第400章 轉科
于是不等創傷外科大查房結束, 醫務處盧幹事急匆匆地過來了。
“張主任, 那個張某某是咱們省隊很有希望的一個主力苗子, 就讓他在你們科住幾天吧。”
“小盧啊,你來了我是應該同意的。但是剛才查房的時候,他的陪護舞舞紮紮的想打護士長, 這風氣可得從頭剎住, 不然我這創傷外科以後就沒法管了。”
“要不讓他們給護士長道歉?你放心,他住幾天就走。不會給你們科添麻煩的。”盧幹事也沒法,頂頭上司下命令了, 自己就得過來把事情解決了。可是張主任的态度太堅決了, 他便把自己後臺搬出來。
“是我們秦處長讓我來的。張主任,你們科現在的床位空置了不少的,不差他這一個。”
張正傑沉吟了一下, 伸手重重地拍盧幹事的肩膀說:“小盧,節前我特意把科裏的病床騰出來, 就是怕節假日期間遇到**。這放假三天, 我們科說不定什麽時候就要走廊加床的。既然你們處長發話了, 你們醫務處安排他們去幹診住吧。”
張正傑不給面子, 盧幹事沒法, 颠颠跑到護士辦公室給秦處長打電話。都不用添油加醋,原原本本的幾句話, 就讓秦處長有些惱火了。
“小盧, 你讓張正傑來聽電話。”
盧幹事又追過去找正在查房的張正傑。張正傑惱火地把病歷夾往床欄杆上一拍, 指着盧幹事變臉呵斥道:“你沒看着我查房呢?讓他等着。”
等查完房了, 張正傑笑呵呵地給秦處長打電話。“秦處長啊,那患者我們已經很照顧他了。但是”
巴拉巴拉,張正傑非常嚴肅說了攆他出院的理由。
秦處長為難。
“張主任,這是體委……”
“你要堅持他住院,你就把他轉幹診去吧。反正他的病情也不需要什麽特殊治療了。”張正傑不吐口。
秦處長在電話那端氣得咬牙,這些臨床大夫,一個個像茅坑裏的石頭一樣,又臭又硬的。但他知道幹診趙主任那邊根本就不可能收這人。無奈之下他只好說:“張主任,你先別給他辦出院。我問問幹診那邊怎麽辦。”
“不辦出院可以,你得讓他把監護室立即給我倒出來。”張正傑寸步不讓。
“你把電話給小盧,我跟他說。”
“喂,處長。”盧幹事接過聽筒。
“好好,我這就去。”盧幹事放下電話就去監護室。他把自己為什麽而來對躺在床上的張哥說了,特別地強調:“我們秦處長求情了,暫時不給你辦出院,但是必須搬出監護室。”
“你們處長什麽ji巴水平啊,連個監護室都弄不下來。M的。吃幹飯的啊。”這張哥和陪護一眼就看出小盧這個跑腿的地位了,對他絲毫不客氣地罵起來。
“老子就不搬。有本事你們來抓人。”
小盧氣得渾身顫抖,罵不贏打不過的,他轉身就走。
盧幹事回到醫務處,秦處長正冷着一張寒冰臉,不知道在跟誰打電話。他見小盧回來,把話筒移開了一點兒問:“創傷外科那邊怎麽說?”
“秦處長,那倆玩意簡直不是人性。”盧幹事巴拉巴拉地把張正傑的态度 還有那倆人的髒話重複了一遍,恨恨地說:“那癟犢子玩意兒裝病,還不會說人話,難怪創傷外科要攆他出院。”

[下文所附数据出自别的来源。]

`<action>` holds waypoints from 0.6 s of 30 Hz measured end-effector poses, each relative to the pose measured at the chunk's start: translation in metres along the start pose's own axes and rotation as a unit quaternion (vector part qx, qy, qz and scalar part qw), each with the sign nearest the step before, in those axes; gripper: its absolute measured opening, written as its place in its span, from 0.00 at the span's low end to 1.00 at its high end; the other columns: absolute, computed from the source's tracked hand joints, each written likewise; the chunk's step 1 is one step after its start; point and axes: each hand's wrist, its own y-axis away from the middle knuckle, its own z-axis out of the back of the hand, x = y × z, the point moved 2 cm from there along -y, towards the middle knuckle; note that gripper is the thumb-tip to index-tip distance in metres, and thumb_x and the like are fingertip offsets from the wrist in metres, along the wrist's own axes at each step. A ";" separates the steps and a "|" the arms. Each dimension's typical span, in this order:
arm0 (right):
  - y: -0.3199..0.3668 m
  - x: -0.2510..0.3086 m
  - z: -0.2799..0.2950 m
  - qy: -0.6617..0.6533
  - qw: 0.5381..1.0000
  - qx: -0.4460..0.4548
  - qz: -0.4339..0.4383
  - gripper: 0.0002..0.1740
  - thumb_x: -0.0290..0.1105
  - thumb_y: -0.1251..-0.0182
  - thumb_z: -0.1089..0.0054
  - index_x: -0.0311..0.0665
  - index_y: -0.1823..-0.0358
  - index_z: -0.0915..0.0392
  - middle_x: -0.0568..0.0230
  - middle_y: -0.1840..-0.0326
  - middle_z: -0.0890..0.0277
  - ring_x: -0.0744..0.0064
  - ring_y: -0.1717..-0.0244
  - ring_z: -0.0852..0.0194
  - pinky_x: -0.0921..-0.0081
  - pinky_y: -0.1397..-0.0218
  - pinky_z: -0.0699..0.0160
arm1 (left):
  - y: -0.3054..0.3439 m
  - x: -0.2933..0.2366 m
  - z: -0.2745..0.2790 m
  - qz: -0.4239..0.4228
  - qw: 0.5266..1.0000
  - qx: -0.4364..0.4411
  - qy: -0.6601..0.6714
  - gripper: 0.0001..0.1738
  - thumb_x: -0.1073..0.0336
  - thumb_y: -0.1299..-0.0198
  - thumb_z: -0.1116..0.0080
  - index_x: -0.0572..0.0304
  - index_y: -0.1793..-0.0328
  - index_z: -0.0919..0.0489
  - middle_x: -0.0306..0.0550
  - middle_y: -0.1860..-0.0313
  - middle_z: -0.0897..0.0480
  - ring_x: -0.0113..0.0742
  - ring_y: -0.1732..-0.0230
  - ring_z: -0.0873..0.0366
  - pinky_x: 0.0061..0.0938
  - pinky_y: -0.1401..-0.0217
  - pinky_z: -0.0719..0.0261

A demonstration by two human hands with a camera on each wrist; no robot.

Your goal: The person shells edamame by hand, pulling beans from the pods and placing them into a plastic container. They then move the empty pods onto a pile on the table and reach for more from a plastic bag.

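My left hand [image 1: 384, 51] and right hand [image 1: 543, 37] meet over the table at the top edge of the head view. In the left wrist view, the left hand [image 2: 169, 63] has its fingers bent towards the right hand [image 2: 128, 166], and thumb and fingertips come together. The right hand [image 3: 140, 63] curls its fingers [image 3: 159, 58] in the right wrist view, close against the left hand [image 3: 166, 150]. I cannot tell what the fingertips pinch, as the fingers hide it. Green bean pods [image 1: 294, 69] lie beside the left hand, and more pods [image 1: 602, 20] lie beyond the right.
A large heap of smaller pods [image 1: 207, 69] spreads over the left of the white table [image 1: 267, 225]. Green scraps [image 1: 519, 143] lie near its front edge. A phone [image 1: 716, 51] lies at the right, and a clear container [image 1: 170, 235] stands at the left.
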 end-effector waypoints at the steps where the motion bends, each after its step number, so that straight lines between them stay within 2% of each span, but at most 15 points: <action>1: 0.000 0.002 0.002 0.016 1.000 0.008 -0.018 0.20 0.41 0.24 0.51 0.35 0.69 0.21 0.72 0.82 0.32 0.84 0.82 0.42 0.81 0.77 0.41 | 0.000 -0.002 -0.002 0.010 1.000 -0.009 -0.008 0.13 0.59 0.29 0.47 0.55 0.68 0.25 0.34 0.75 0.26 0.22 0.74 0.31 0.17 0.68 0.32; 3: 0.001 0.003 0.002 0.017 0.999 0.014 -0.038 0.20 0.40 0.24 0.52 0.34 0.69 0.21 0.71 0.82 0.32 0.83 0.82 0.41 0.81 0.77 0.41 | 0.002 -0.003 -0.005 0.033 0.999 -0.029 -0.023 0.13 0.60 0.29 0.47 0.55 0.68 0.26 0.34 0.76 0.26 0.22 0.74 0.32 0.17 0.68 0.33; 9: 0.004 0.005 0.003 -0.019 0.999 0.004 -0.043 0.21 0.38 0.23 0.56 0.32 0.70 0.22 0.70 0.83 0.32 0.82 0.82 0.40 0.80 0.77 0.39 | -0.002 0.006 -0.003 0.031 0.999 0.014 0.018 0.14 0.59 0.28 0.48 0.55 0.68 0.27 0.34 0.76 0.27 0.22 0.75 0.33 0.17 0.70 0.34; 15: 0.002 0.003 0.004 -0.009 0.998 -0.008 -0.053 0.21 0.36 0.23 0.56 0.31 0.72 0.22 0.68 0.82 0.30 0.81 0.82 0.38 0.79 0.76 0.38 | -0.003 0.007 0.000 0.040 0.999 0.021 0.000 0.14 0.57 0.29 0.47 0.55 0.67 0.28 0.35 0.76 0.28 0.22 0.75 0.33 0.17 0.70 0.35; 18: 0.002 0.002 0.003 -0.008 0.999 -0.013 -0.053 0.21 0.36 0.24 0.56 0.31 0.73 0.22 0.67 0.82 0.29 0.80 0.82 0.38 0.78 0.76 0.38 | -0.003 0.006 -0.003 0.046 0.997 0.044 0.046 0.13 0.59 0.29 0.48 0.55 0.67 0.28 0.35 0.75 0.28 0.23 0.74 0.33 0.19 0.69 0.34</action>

秦處長嘆息一下對電話裏說:“你聽着了吧,剛才派了我們省院醫務處最能幹的人去處理這事兒,結果還被罵了一頓。現在臨床要攆他出院,你說他好好在四人間住着有什麽不好啊!”
……
“要住單間?我和你說,想做單間,真得是省廳一級去幹診病房的。外科涉及的時候就沒留單間。外科病房的單間,從來都是為危重患者預備的。那地方,但凡可以是沒人想住進去的。要不,你找人問問幹診吧。”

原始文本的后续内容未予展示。